Пока человек в состоянии выразить другому свои мысли и чувства, пока он способен понимать мысль другого — они жив, он силен. Пусть каждый расскажет свою жизнь. Кому начинать? Ему? Нет, люди подумают, что он старается развлечь их. Пусть начнет самый старший — Семен Ильич Коловоротов. Нет, его, пожалуй, лучше оставить про запас, на завтра. Кроме того, может и не захотеть. — Вася!..
— А?
— Ты где родился?
— В Калининской области...
— Я так и думал.
— А вы разве бывали там, Иван Васильевич?
— И-и, милый, наверно, в Советском Союзе нет такого края, где я не побывал!
— А как вы угадали?
— Каждый человек несет в себе, пусть даже в малой степени, особенности своего родного края.

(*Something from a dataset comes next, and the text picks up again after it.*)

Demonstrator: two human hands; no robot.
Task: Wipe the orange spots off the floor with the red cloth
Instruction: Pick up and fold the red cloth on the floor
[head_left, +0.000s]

Это выражается в говоре, внешнем облике, в манере держаться. Например, увидев Семена Ильича, я сразу подумал, что он сибиряк. А Попов — настоящий москвич.
— Да, я действительно москвич.
— У тебя, Вася, наверно, много братьев и сестер?
— Было много! Как это вы так здорово; Иван Васильевич!
— А как угадали, что я сибиряк? Все оживились.
— Я ведь родился в большом селе Лебедином, недалеко от городка Максатиха, — с готовностью начал Вася.—У нас там много лесопильных заводов. У меня три брата и три сестры. Да... Было три брата... Я самый младший. Родители мои ведь крестьяне, колхозники.
— Ну, раз крестьяне, значит, у них имеется младший сын. Ха-ха!.. Ну и рассказчик!
— Эдуард Леонтьевич!.. Не надо мешать!
— Да, крестьяне! Сколько я себя помню, Кеша и Ваня всегда жили отдельно. Кеша тоже был колхозником, а Ваня рабочим на лесозаводе... Дома жил только Тимоша, тракторист. Старшие сестры Лиза, Лида и Мотя... нет, Маша...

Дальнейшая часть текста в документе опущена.